• [The problem] Your response should consist of the lines below, printed exactly.

• [Data provided]

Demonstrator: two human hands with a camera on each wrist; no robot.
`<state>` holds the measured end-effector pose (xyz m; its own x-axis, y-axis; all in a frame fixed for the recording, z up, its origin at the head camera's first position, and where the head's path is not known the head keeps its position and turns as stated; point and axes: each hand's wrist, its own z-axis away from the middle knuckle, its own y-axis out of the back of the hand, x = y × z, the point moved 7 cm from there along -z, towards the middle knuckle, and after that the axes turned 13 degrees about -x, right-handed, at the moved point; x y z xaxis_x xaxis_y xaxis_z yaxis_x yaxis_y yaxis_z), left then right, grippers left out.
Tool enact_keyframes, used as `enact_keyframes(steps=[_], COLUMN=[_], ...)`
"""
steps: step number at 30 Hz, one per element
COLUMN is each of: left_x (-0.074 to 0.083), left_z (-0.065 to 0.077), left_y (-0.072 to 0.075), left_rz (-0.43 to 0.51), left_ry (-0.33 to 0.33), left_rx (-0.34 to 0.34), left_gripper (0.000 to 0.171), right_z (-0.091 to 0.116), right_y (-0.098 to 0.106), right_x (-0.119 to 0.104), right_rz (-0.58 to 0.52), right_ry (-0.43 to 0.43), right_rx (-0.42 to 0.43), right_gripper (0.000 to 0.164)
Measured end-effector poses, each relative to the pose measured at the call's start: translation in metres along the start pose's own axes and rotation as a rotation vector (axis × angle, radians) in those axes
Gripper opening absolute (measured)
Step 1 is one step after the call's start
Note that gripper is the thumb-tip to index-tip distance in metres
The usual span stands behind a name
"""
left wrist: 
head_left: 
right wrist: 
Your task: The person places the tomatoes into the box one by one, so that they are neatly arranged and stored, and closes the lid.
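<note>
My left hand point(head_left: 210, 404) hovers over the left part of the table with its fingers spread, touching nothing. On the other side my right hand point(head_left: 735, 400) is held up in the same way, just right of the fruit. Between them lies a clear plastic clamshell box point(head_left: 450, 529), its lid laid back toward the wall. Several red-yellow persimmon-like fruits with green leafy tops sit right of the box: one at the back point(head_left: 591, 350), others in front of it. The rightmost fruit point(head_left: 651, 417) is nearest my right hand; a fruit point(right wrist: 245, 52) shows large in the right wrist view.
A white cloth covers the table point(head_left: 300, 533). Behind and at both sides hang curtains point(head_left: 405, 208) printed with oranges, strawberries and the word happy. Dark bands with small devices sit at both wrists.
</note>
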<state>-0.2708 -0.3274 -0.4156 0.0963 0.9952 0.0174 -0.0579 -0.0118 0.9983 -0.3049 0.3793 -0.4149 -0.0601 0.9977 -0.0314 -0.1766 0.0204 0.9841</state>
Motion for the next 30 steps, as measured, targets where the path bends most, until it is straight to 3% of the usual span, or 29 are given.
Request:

• [Written answer]
Demonstrator: two human hands with a camera on each wrist; no robot.
`<state>` holds the measured end-effector pose (xyz m; its own x-axis, y-axis; all in a frame fixed for the recording, z up, its origin at the head camera's first position, and where the head's path is not known the head keeps its position and turns as stated; point and axes: each hand's wrist, its own z-axis away from the middle knuckle, its own y-axis out of the back of the hand, x = y × z, the point moved 7 cm from there along -z, towards the middle knuckle, and after that the axes turned 13 degrees about -x, right-handed, at the moved point; x y z xaxis_x xaxis_y xaxis_z yaxis_x yaxis_y yaxis_z), left then right, grippers left out.
Tool enact_keyframes, used as `enact_keyframes(steps=[_], COLUMN=[_], ...)`
"""
steps: step number at 30 Hz, one per element
COLUMN is each of: left_x (-0.074 to 0.083), left_z (-0.065 to 0.077), left_y (-0.072 to 0.075), left_rz (-0.43 to 0.51), left_ry (-0.33 to 0.33), left_rx (-0.34 to 0.34), left_gripper (0.000 to 0.171), right_z (-0.091 to 0.116), right_y (-0.098 to 0.106), right_x (-0.119 to 0.104), right_rz (-0.58 to 0.52), right_ry (-0.43 to 0.43), right_rx (-0.42 to 0.43), right_gripper (0.000 to 0.164)
Measured end-effector poses, each relative to the pose measured at the call's start: translation in metres along the start pose's own axes and rotation as a rotation vector (axis × angle, radians) in those axes
Gripper opening absolute (measured)
Step 1 is one step after the call's start
Note that gripper is the thumb-tip to index-tip distance in metres
The usual span stands behind a name
"""
left wrist: 
head_left: 
right wrist: 
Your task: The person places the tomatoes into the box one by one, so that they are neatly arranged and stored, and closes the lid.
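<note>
My left hand point(head_left: 210, 404) hovers over the left part of the table with its fingers spread, touching nothing. On the other side my right hand point(head_left: 735, 400) is held up in the same way, just right of the fruit. Between them lies a clear plastic clamshell box point(head_left: 450, 529), its lid laid back toward the wall. Several red-yellow persimmon-like fruits with green leafy tops sit right of the box: one at the back point(head_left: 591, 350), others in front of it. The rightmost fruit point(head_left: 651, 417) is nearest my right hand; a fruit point(right wrist: 245, 52) shows large in the right wrist view.
A white cloth covers the table point(head_left: 300, 533). Behind and at both sides hang curtains point(head_left: 405, 208) printed with oranges, strawberries and the word happy. Dark bands with small devices sit at both wrists.
</note>
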<state>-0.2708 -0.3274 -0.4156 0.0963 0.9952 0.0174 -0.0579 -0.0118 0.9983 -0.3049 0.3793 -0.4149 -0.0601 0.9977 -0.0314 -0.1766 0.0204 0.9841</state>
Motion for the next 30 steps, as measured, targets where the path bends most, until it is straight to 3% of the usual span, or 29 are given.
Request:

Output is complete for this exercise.